• **Assigned task**: Your answer must be a single number: how many lines in the records include the word "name".
======== Extracted material
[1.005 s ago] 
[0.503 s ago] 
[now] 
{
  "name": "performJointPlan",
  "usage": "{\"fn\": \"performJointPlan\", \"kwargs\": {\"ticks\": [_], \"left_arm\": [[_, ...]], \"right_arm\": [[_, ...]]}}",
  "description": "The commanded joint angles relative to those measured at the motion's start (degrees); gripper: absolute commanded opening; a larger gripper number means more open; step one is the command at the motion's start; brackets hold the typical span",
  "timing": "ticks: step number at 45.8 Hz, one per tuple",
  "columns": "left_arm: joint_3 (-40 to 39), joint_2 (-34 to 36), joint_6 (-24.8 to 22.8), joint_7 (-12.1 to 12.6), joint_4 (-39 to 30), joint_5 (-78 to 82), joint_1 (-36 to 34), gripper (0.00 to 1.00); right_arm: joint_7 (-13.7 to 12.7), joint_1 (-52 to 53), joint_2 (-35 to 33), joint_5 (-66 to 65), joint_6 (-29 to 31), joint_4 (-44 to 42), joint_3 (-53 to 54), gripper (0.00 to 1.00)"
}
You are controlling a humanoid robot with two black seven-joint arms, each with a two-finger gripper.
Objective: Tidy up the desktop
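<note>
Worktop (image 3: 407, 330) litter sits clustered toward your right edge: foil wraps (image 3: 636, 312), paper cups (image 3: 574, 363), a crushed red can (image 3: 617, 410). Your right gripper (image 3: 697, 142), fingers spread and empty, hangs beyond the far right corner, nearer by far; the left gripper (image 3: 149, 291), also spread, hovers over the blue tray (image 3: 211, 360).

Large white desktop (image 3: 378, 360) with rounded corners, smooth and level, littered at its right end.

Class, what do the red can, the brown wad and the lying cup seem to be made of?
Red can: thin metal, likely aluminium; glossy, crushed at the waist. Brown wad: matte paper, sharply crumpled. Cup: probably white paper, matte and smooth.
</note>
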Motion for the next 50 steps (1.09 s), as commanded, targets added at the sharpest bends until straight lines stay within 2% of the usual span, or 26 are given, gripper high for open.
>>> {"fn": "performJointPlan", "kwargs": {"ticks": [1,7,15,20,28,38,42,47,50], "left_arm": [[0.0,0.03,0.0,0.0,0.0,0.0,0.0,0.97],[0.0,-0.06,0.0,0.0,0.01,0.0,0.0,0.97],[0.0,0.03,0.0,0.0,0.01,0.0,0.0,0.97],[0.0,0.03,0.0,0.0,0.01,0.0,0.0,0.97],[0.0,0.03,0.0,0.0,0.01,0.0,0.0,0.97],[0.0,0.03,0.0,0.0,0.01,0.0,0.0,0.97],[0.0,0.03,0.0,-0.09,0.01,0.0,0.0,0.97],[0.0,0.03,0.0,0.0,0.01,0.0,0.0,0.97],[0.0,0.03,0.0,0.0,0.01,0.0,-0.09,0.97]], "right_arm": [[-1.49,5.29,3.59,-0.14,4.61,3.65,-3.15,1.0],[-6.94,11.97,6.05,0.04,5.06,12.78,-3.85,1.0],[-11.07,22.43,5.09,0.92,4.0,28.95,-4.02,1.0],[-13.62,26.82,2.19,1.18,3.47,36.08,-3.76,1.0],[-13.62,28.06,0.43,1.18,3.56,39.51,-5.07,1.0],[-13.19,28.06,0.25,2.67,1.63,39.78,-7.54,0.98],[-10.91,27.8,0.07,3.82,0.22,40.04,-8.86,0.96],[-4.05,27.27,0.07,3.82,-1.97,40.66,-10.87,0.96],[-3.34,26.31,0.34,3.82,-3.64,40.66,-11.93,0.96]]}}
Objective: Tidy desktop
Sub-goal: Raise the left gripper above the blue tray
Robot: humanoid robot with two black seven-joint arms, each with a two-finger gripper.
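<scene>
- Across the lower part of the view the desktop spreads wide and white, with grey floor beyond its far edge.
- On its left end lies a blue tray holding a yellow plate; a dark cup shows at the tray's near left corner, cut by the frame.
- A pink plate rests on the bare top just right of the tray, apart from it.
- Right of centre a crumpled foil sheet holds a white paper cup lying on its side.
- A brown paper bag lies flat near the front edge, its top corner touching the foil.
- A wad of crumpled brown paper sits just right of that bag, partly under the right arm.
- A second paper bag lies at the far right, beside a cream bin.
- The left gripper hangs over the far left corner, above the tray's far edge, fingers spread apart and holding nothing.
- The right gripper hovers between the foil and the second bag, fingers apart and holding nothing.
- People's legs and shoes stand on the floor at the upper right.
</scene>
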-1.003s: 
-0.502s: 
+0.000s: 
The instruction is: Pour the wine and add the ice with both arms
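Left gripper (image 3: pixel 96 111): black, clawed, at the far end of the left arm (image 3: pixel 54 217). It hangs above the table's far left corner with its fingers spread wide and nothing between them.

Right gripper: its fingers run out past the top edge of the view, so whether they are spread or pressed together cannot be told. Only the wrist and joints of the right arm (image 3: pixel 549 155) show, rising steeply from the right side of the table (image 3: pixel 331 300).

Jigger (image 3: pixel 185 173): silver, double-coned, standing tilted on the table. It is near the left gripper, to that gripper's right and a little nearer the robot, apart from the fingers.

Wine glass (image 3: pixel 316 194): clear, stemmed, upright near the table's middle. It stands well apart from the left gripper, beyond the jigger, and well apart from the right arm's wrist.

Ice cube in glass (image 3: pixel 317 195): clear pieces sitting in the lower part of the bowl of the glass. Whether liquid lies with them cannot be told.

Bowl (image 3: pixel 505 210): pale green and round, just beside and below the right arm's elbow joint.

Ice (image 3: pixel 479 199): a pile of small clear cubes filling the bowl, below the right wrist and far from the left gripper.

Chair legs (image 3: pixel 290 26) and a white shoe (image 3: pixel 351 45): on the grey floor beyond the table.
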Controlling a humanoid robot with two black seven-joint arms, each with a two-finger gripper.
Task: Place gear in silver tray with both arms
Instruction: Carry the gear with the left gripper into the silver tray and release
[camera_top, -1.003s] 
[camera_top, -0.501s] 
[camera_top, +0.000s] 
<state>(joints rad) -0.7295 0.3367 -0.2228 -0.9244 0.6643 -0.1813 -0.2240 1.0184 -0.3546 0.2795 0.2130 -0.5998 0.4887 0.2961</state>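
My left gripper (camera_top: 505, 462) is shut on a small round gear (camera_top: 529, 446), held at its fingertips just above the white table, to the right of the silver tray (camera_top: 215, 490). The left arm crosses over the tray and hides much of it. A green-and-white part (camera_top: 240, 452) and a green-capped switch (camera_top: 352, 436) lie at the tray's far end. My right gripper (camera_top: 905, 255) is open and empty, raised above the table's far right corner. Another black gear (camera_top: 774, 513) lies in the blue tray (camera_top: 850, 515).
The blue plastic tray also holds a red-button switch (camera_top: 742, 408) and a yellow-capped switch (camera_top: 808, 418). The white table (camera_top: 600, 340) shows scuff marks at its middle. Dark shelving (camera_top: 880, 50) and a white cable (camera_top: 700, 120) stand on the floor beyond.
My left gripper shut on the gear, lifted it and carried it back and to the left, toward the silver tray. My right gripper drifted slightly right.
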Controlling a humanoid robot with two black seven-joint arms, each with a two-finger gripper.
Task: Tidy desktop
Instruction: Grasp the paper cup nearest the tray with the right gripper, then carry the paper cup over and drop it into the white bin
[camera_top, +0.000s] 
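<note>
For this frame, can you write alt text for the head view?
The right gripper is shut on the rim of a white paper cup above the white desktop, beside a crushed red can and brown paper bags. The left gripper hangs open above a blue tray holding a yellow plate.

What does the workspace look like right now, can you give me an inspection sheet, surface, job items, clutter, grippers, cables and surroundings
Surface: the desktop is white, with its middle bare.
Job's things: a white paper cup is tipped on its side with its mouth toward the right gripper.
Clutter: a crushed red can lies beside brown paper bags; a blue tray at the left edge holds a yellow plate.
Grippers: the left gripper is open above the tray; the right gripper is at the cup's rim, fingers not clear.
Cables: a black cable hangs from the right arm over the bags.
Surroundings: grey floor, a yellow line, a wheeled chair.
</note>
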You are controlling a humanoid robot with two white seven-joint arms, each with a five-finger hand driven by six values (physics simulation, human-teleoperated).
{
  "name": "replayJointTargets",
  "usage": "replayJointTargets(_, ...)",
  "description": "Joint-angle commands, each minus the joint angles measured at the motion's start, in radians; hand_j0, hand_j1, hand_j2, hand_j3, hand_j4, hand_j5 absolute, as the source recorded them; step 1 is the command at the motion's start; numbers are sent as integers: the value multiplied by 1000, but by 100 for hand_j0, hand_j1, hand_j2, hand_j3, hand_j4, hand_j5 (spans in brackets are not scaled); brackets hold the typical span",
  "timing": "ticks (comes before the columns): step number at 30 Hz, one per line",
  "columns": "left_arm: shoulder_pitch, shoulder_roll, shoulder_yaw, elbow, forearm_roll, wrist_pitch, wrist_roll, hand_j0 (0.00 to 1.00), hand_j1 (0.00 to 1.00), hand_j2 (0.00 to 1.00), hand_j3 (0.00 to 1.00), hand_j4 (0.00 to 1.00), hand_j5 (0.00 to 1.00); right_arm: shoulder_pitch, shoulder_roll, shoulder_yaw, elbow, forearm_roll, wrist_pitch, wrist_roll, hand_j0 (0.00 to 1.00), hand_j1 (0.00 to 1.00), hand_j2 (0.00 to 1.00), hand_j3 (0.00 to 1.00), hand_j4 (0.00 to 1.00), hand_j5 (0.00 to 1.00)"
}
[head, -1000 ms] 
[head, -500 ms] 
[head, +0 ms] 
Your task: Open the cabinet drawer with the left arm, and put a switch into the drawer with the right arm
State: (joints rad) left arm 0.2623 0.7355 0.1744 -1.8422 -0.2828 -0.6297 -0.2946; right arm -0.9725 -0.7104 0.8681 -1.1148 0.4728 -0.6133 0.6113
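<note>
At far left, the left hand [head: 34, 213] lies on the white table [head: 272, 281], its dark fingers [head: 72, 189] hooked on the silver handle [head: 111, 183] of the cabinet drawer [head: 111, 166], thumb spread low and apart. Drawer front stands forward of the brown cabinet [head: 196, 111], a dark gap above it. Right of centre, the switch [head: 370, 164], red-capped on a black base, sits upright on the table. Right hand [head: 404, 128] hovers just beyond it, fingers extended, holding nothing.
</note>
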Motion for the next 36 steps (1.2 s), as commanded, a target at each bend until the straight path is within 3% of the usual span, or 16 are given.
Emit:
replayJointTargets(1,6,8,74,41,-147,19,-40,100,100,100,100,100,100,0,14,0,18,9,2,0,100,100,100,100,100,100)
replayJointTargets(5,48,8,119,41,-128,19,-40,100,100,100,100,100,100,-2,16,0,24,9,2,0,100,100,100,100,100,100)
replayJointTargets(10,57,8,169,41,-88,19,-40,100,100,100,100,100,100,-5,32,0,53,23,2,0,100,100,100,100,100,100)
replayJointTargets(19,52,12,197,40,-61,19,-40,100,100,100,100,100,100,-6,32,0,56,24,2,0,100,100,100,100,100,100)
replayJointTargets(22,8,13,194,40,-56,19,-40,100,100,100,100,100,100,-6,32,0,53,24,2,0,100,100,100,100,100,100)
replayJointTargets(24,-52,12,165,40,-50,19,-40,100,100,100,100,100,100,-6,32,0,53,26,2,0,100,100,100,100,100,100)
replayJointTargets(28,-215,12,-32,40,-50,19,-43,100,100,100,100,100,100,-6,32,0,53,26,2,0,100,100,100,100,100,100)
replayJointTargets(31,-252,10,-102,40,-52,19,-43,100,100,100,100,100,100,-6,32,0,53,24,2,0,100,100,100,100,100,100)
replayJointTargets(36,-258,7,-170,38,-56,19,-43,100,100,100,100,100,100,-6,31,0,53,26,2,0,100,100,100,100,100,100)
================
• **Written solution**: 2